2. More crab, less cream cheese. The ratio was out of balance so much of the crab flavor was lost.

3. Depending on those eating, look at adding more heat. The jalapeno guts can be mixed in to the cream cheese for those wanting it hotter.

4. Consider replacing the shrimp with bay scallops. I also think mussels or oysters would work well. This is just to change up flavors.There are as many ways to make ABT’s as there are bullets in my gun safe. This was just one way, one time.

Please feel free to critique or offer any advice that would help me be more successful going forward. Smoking is totally new to me and I consider myself a student. My skin is thick, so feel free to be blunt.


----------



## tropics (Dec 23, 2016)

They look great nice write up.Sounds like they were tasty Thanks for sharing

Richie

Owe one more thing


----------



## SmokinAl (Dec 23, 2016)

Great post for your first one!

Everything looks & sounds delicious!

Point!

Al


----------



## redheelerdog (Dec 23, 2016)

I love ABTs, yours look awesome


----------



## sonnyseattle (Dec 23, 2016)

tropics said:


> They look great nice write up.Sounds like they were tasty Thanks for sharing
> 
> Richie
> 
> Owe one more thing


Thanks! The few I were able to get for myself were very tasty.


----------



## sonnyseattle (Dec 23, 2016)

SmokinAl said:


> Great post for your first one!
> 
> Everything looks & sounds delicious!
> 
> ...


They turned out better than expected. Thank you for the point!


----------



## sonnyseattle (Dec 23, 2016)

redheelerdog said:


> I love ABTs, yours look awesome


had never even tasted ABTs before, but now the wife and I, plus our neighbor, are new converts. I've already been asked when I'm making them again.


----------



## disco (Dec 24, 2016)

Well, for your first smoke you sure hit it out of the park.

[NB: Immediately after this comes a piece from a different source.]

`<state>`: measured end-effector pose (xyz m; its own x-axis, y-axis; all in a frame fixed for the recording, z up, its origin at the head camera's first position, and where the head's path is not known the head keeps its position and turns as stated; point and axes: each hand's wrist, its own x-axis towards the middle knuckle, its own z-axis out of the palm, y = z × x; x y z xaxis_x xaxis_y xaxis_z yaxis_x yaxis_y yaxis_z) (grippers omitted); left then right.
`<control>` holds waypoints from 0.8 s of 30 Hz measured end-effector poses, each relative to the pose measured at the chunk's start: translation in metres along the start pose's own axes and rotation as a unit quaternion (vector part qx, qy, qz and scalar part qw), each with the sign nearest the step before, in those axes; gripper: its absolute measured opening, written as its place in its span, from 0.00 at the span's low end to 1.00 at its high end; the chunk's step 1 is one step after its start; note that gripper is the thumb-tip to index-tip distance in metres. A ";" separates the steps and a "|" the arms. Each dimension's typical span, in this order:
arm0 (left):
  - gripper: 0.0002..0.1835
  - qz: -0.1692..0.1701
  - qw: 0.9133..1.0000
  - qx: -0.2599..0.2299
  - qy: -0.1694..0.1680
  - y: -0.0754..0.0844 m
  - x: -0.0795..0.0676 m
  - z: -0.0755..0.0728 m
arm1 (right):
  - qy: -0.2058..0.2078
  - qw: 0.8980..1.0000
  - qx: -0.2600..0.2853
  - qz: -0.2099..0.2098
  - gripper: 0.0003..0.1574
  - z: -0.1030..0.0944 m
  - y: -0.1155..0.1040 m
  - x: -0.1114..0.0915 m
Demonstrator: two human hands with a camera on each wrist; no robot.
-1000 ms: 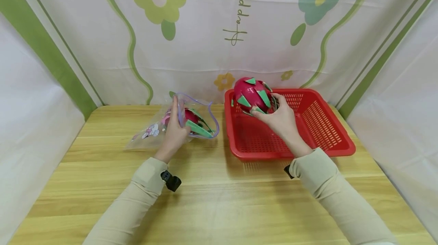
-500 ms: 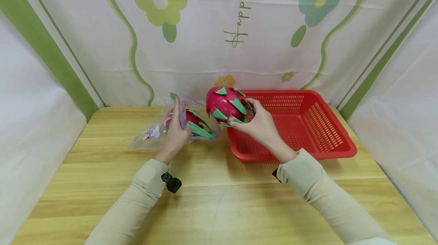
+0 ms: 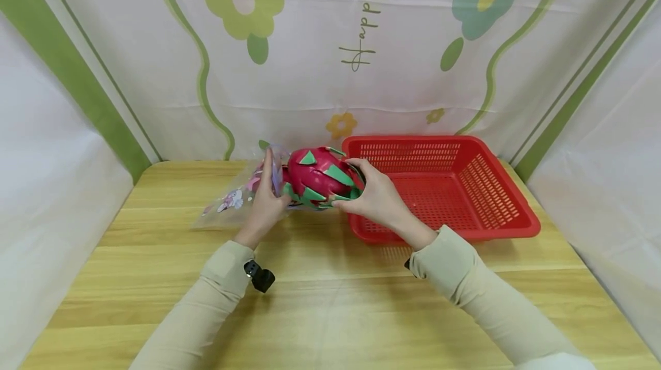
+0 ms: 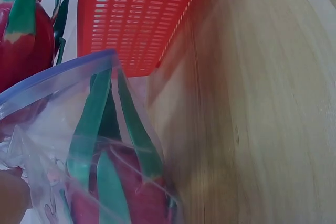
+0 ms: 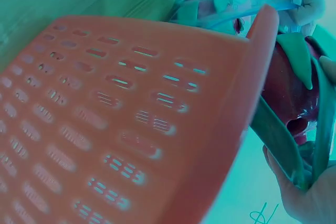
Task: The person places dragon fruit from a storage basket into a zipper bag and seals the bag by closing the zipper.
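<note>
My right hand [image 3: 381, 197] grips a dragon fruit [image 3: 312, 172], magenta with green leaf-like scales. It is held at the mouth of a clear zip bag [image 3: 219, 212] with a purple rim and cartoon print. That rim is gripped by my left hand [image 3: 264, 205], index finger pointing up along it. Inside the bag lies another dragon fruit [image 4: 139, 198], seen through the plastic in the left wrist view; in the head view the held one mostly covers it. The right wrist view shows the held fruit [image 5: 291, 85] from its leafy end, with fingers around it.
A red plastic basket [image 3: 496, 180] with slotted walls stands right of the bag, near the back of the wooden table [image 3: 320, 301]. Behind rises a white curtain [image 3: 310, 26] printed with flowers. The basket's wall fills much of the right wrist view.
My right hand has carried the dragon fruit left and down, from over the basket to the bag's mouth. The left hand stays at the bag's rim.
</note>
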<state>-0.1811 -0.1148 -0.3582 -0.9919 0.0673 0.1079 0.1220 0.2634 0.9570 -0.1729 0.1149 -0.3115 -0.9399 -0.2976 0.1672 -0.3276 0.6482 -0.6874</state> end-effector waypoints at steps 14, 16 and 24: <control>0.57 0.020 0.999 -0.008 -0.025 0.001 -0.002 0.001 | -0.018 0.999 -0.027 -0.040 0.50 0.012 0.003 0.006; 0.57 0.019 0.999 0.010 -0.023 0.002 -0.003 0.002 | -0.023 0.998 -0.039 -0.041 0.50 0.014 0.003 0.008; 0.56 0.014 0.999 0.024 -0.036 0.006 -0.002 0.004 | -0.039 0.995 -0.071 -0.065 0.49 0.018 0.000 0.013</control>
<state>-0.1782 -0.1092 -0.3538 -0.9831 0.1445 0.1128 0.1528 0.3065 0.9395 -0.1836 0.0979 -0.3222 -0.8802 -0.4357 0.1883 -0.4612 0.6910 -0.5566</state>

Great qview. I really like your pictures.
You took knowledge you picked up from the forums and made it your own by trying what you like.
You advised how you would do it different next time.
You have us all ideas of something new to try.
Sounds to me like you should post more often and that you deserve a point!

Disco


----------



## sonnyseattle (Dec 25, 2016)

Disco said:


> Well, for your first smoke you sure hit it out of the park.
> 
> Great qview. I really like your pictures.
> You took knowledge you picked up from the forums and made it your own by trying what you like.
> ...


Thank you, sir! Taking your advice, I'll work on documenting my smokey explorations.


----------



## disco (Dec 25, 2016)

SonnySeattle said:


> Thank you, sir! Taking your advice, I'll work on documenting my smokey explorations.


Who is sir? Har!

Have a Merry Christmas.

Disco


----------



## dirtsailor2003 (Dec 25, 2016)

Everything looks great. Made a quick batch yesterday while smoking cheese.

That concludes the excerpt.